Wednesday, September 19, 2018

Ite, missa est

c. Tina Gulotta Miller
It's been just over a month since the Pennsylvania Grand Jury report describing the ways in which many American Catholic bishops covered up credible reports of abuse by priests of their dioceses. The Church is roiled by accusations.  I'm horrified to hear people — children of God, made in the image and likeness of God — called "filth" because of their sexual orientation in the comments of a Catholic news site. Fingers point. There are cries of "not me" or at least "not us anymore." Prayer services are scheduled.  Let's all fast on the Ember Days or say a rosary or adore the Sacrament.

Personally I want to rent my garments and wail on a street corner for the wounds to my beloved Church, nothing so decorous and planned as a prayer service will do.  No delicate rosary is clasped in my hands, that I might count off grace-lit prayers on its jewels. The rough wool of a prayer rope chafes at my wrist and the knots catch on my fingers, "Lord Jesus Christ, son of the Living God, have mercy on me, a sinner." I sit not in a church redolent of incense, candlelight glimmering off the gold of the monstrance, but watch a woman rock a tiny child to sleep so her worn mother can do her homework, the smell of bleach drifting past, the holiest thing I have seen today. I keep vigil at the door of the shelter, a tabernacle for this one night, the Body of Christ kept safe.

Ite, missa est.  Go, they said, the Mass is ended. Go, not to repeat what has been done here in all reverent beauty, but to do it again amidst the wild roughness of the world. Go knowing how to hold the Body of Christ up, and say, this, this is God incarnate, come to dwell among us. This wailing child, this exhausted mother.  If you cannot see Christ in the beggar at the door, said St. John Chrysostom, you will not find Him in the chalice.



Sunday, September 09, 2018

In space, no one can hear you scream

Content warning:  seven motifs of disgust


The sneakers in question, post mouse corpse removal.
I have a pair of sneakers I love, Chuck Taylors with sci-fi images on them.  I haven't worn them since before I tore the ligaments in my ankle last winter. They've been sitting in my study, under my desk, waiting for the swelling to go down. I pulled them out this morning after Mass, figuring they'd be a cheery spot on a rainy day.

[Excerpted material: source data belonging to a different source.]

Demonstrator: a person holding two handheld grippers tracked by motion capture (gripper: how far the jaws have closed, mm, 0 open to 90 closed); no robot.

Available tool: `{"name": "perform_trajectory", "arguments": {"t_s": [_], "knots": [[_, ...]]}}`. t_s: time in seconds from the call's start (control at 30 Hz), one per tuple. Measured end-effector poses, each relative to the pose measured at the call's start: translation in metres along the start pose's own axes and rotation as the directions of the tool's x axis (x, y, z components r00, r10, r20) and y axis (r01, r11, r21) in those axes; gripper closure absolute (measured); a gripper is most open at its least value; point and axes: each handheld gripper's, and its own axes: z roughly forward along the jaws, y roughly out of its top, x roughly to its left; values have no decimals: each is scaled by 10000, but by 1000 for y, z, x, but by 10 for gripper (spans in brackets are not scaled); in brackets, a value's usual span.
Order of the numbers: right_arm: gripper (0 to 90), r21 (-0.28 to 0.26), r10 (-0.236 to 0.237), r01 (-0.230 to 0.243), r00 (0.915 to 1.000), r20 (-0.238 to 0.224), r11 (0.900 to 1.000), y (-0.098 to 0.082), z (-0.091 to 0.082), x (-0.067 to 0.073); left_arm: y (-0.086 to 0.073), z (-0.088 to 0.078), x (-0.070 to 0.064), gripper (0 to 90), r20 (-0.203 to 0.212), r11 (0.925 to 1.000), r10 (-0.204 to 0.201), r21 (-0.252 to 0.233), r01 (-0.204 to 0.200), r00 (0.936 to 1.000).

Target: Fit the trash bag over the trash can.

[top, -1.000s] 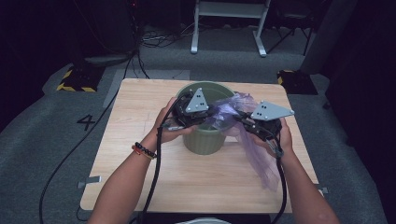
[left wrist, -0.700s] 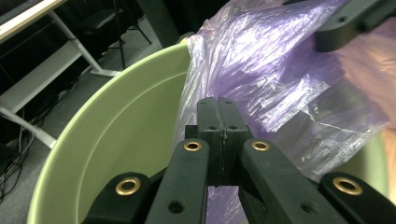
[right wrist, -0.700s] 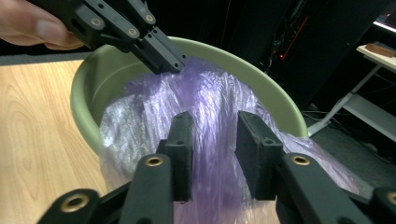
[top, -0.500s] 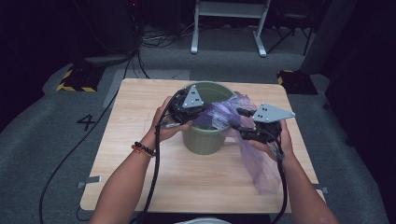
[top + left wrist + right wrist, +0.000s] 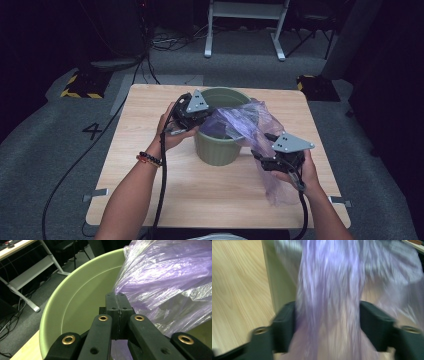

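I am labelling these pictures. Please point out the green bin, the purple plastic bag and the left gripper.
green bin point(image 5: 216, 149): high view, front outer wall.
purple plastic bag point(image 5: 240, 122): high view, part draped over the rim.
left gripper point(image 5: 119, 305): left gripper view, closed jaw tips.

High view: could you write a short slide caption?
Two hand-held tongs fit a purple plastic bag into a green bin on a wooden table.

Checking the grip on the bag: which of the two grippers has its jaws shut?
The left gripper, at the green bucket's rim, is shut on the purple plastic bag. The right gripper stands open, jaws just opening, the bag hanging between them.
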Motion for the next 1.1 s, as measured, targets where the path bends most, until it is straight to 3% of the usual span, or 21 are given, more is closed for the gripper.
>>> {"name": "perform_trajectory", "arguments": {"t_s": [0.17, 0.2, 0.23, 0.27, 0.4, 0.5, 0.63, 0.77, 0.87, 0.97, 1.1], "knots": [[742, 89, -681, 681, 9976, -80, 9976, -3, -4, 3, 0, -1, 0, 898, 79, 10000, 20, -18, -20, 10000], [784, -27, -733, 733, 9973, -94, 9973, -1, -5, 2, 0, -1, 0, 879, 117, 9999, -26, -125, 27, 9999], [817, -140, -776, 773, 9968, -166, 9969, 1, -6, 2, 0, -2, 0, 799, 209, 9998, -93, -185, 97, 9997], [836, -240, -827, 822, 9964, -187, 9963, 3, -8, 1, 0, -3, -1, 709, 276, 9995, -173, -251, 180, 9995], [833, -409, -1007, 992, 9943, -353, 9942, 15, -9, -2, 7, -7, -11, 385, 183, 9992, 157, -381, -150, 9997], [834, -461, -1290, 1269, 9906, -455, 9908, 26, -8, -2, 14, -11, -21, 304, 245, 9958, 477, -799, -457, 9986], [823, -561, -1727, 1695, 9832, -595, 9839, 42, -9, 0, 26, -12, -32, 259, 902, 9903, 712, -1252, -596, 9934], [812, -511, -2176, 2143, 9735, -706, 9754, 57, -8, 3, 35, -6, -43, 297, 1208, 9889, 900, -1282, -744, 9886], [812, -503, -2339, 2304, 9688, -817, 9718, 66, -7, 5, 37, -3, -48, 375, 1421, 9874, 1101, -1290, -919, 9837], [807, -524, -2460, 2423, 9658, -824, 9688, 71, -5, 8, 37, -2, -47, 550, 1428, 9863, 1262, -1239, -1088, 9817], [681, -700, -2327, 2274, 9693, -798, 9713, 72, -8, 11, 34, -4, -43, 786, 1200, 9870, 1134, -1273, -980, 9863]]}}
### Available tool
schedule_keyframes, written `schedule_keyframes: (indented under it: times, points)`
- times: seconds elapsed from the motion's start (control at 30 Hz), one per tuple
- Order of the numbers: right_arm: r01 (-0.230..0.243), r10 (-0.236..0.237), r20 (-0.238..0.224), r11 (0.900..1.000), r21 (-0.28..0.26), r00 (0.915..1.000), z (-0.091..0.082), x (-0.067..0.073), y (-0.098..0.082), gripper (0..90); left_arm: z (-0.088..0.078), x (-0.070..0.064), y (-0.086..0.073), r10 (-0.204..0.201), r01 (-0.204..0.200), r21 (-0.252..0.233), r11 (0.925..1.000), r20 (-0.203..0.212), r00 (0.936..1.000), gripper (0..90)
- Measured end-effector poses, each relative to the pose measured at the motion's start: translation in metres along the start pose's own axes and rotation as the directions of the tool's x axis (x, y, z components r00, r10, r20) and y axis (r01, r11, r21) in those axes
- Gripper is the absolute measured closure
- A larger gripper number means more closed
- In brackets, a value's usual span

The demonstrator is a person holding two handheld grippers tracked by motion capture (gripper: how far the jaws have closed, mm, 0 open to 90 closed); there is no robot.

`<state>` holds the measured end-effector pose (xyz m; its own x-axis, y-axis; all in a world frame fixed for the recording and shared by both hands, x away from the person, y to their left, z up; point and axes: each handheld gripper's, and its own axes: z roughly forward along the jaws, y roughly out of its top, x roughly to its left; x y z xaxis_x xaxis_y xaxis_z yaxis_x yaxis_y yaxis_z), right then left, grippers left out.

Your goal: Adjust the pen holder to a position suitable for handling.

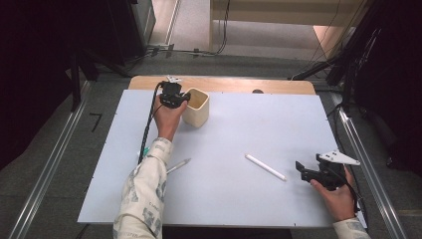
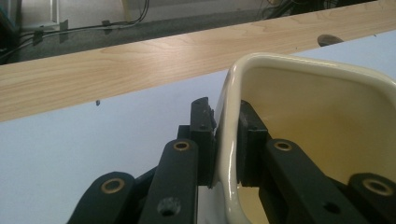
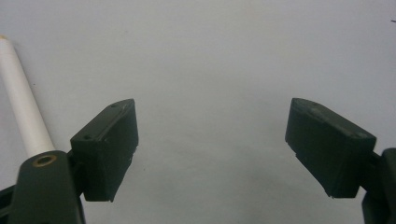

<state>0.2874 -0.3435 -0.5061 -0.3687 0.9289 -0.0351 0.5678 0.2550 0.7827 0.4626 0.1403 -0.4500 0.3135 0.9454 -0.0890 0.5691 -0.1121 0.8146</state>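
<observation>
A cream cup (image 1: 196, 107) with rounded corners and a glossy, smooth wall is seen upright at the far left of the pale matt surface (image 1: 239, 194), close to the bare wooden strip (image 2: 116, 65) at its far edge. Its near-left wall is clamped by the left tongs (image 2: 227, 140) — one black pad is pressed on the outside of the rim, the other on the inside, so the jaws are closed tight on the thin wall. The blocky black pads and brass-coloured rivets are shown close up in the left gripper view.

The right tongs (image 3: 212, 149) are held wide apart above the bare surface at the near right, with nothing between the wedge-shaped pads. A slim white cylindrical stick (image 1: 265, 167) is laid flat and slanted just left of them, untouched. A thin pen-like item (image 1: 178, 166) is seen beside the patterned sleeve (image 1: 144, 194) — its details are too small to be told.
</observation>
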Motion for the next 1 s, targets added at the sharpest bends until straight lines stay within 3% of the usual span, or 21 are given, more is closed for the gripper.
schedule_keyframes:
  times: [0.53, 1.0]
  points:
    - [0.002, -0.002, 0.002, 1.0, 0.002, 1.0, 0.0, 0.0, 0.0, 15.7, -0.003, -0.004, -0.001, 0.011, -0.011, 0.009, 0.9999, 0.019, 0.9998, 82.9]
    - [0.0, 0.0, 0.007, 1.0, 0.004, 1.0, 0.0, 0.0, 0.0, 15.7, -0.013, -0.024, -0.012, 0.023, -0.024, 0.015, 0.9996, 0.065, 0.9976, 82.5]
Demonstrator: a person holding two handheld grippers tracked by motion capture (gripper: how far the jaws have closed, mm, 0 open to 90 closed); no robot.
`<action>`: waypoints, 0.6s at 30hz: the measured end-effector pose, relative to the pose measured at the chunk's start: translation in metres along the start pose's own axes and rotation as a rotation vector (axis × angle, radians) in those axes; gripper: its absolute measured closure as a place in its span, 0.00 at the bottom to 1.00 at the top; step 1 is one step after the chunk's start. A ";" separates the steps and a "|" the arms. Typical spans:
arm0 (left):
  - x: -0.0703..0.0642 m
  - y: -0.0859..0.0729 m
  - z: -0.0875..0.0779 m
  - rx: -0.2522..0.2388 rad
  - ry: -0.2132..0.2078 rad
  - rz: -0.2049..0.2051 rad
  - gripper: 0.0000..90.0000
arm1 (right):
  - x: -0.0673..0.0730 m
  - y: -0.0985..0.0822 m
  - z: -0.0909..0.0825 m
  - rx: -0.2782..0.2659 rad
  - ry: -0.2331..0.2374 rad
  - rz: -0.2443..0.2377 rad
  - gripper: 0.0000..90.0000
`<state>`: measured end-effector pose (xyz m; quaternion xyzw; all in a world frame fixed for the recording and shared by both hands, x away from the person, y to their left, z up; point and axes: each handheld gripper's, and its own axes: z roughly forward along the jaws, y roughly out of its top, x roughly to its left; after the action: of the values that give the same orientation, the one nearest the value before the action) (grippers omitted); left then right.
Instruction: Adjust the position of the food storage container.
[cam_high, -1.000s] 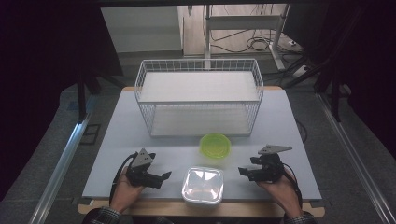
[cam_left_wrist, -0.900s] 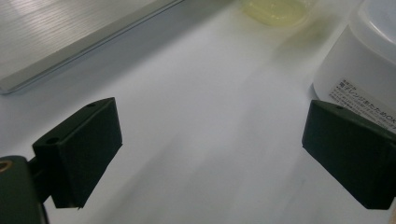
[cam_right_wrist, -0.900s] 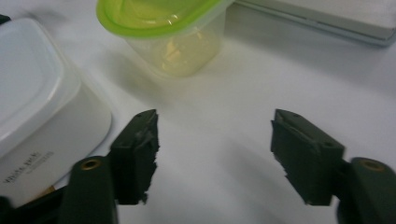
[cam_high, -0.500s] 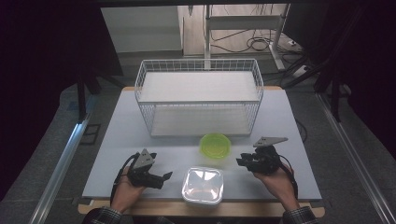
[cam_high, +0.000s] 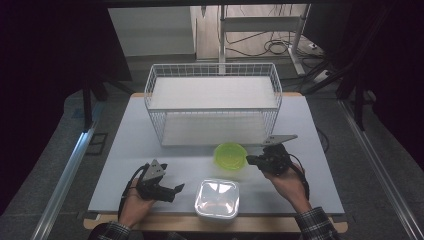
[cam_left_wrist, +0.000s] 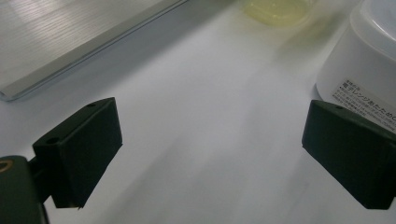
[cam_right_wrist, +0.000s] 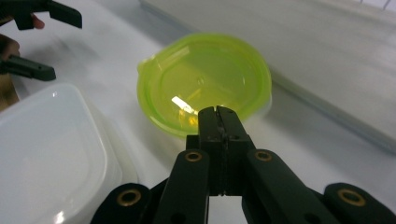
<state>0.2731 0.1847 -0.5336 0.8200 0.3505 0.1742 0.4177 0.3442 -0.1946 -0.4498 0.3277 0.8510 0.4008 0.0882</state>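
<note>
A round, translucent green lid (cam_high: 230, 155) (cam_right_wrist: 201, 79) lies flat on the white table top, just in front of the wire basket. My right gripper (cam_high: 251, 160) (cam_right_wrist: 218, 112) is at the lid's right rim. Its jaws have just been closing and now stand pressed together with nothing between them. I cannot tell whether the tips touch the lid. My left gripper (cam_high: 176, 192) (cam_left_wrist: 210, 158) rests low at the front left, open wide and empty. Just to its right stands a white lidded container (cam_high: 216, 199) (cam_left_wrist: 359, 60) (cam_right_wrist: 51, 154). The green lid (cam_left_wrist: 280, 9) lies farther off in the left gripper view.
A large white wire basket (cam_high: 212, 111) stands empty across the back of the table (cam_high: 310, 130). The left gripper (cam_right_wrist: 67, 46) appears at the upper left of the right gripper view. Dark floor, rails and cables surround the table.
My right gripper has shut and moved forward and left from the front right of the table to the green lid's rim. The left gripper, lid and container have stayed put.
</note>
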 end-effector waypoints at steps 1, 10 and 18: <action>0.000 0.000 0.000 0.001 0.000 0.000 0.05 | 0.002 0.007 0.004 -0.002 -0.008 -0.008 1.00; 0.000 0.000 0.000 0.002 -0.001 -0.001 0.05 | 0.009 0.036 0.031 -0.005 0.024 -0.071 0.99; 0.000 0.000 -0.001 0.000 -0.002 0.000 0.05 | 0.019 0.062 0.059 -0.001 0.049 -0.098 1.00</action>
<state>0.2728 0.1853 -0.5335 0.8200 0.3502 0.1735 0.4181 0.3838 -0.1172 -0.4406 0.2758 0.8677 0.4043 0.0867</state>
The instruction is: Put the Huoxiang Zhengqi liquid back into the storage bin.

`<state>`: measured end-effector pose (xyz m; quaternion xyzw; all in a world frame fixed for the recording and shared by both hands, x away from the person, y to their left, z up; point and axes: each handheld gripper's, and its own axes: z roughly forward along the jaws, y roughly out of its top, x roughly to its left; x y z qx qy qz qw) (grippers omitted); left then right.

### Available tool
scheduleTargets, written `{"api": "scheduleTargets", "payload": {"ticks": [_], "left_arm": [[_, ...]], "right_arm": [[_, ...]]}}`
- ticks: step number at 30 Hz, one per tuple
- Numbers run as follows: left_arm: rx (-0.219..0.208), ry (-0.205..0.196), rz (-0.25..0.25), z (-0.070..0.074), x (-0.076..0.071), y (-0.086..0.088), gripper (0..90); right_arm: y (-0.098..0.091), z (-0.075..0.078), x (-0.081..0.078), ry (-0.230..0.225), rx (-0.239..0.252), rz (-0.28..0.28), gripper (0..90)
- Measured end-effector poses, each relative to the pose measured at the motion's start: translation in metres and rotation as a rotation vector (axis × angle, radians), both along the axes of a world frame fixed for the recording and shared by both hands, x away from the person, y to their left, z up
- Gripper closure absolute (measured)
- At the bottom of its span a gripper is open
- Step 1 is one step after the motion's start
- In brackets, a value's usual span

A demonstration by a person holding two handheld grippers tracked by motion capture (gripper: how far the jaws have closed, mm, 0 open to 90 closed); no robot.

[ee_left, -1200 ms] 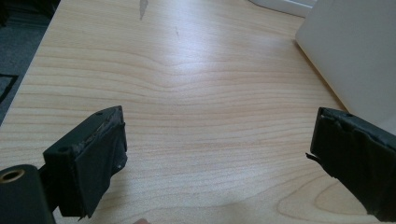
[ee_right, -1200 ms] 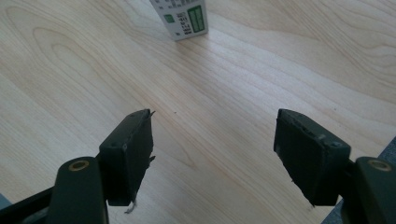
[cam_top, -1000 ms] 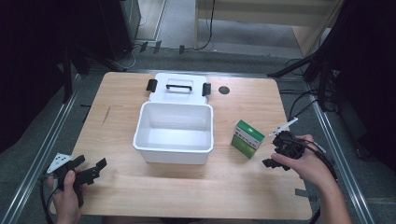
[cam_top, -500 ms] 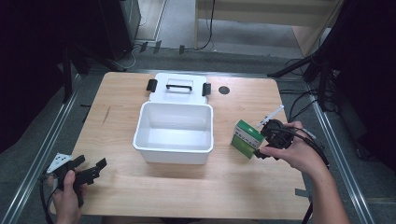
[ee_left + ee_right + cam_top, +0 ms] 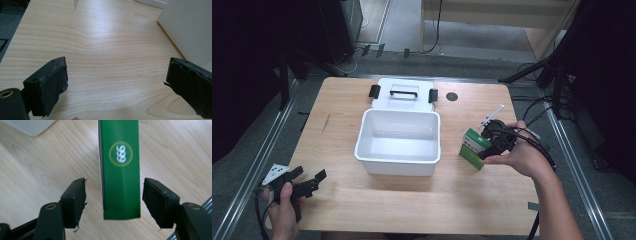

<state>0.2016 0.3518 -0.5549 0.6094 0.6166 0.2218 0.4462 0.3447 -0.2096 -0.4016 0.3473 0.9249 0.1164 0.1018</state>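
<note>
The right gripper (image 5: 115, 200) straddles a green box (image 5: 120, 167), jaws apart, neither touching it. The left gripper (image 5: 307, 182) hovers spread wide over the desk (image 5: 100, 50), a white bin (image 5: 398, 142) beyond it.

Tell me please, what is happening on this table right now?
A person holds a tool in each hand. The right tool is open around a small green box standing on the wooden table, its jaws on both sides but not yet closed on it. The left tool rests open near the table's corner. An open white bin sits in the middle, its lid behind it.
</note>
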Motion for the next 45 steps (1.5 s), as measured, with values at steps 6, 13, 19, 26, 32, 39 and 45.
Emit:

Oh, there's a dried leaf in there. As I grabbed the stem, I wondered absentmindedly how such a large leaf had ended up in there. Huh, that's a pretty odd shaped stem. It was bit stuck, so I pulled and found myself holding....half a mummified mouse by the tail.

I shrieked.

No one heard me scream. Not Math Man, the two floors down in the basement doing laundry.  Not my brother The Artiste visiting from New York, on a call with his headphones on.

I scrubbed my hands in the sink. Once, twice. I dried them, and wondered about washing them again. I could empathize with Lady Macbeth, out damned spot, out.

________
The other half, you ask? Stuck in my shoe. How much do I love these shoes?  Enough to take it out on the driveway in the rain and clean it out. How much am I grossed out? Enough that I won't wear them without socks.

Wednesday, September 05, 2018

A murmuration of starlings

Over the wall from the Specola, I could just see the vines growing up the sides of the Poor Clares' cloister next door.  One afternoon, when it was cool enough to have the window open, I could hear the nuns chanting, a low murmur burbling like the fountain in the courtyard.  I stood up to stretch and out the window I could see a murmuration of starlings, a dark wing against the sky, swirling up and out of the cloister, then diving back in, always staying with the bounds of the enclosure. A visual chant.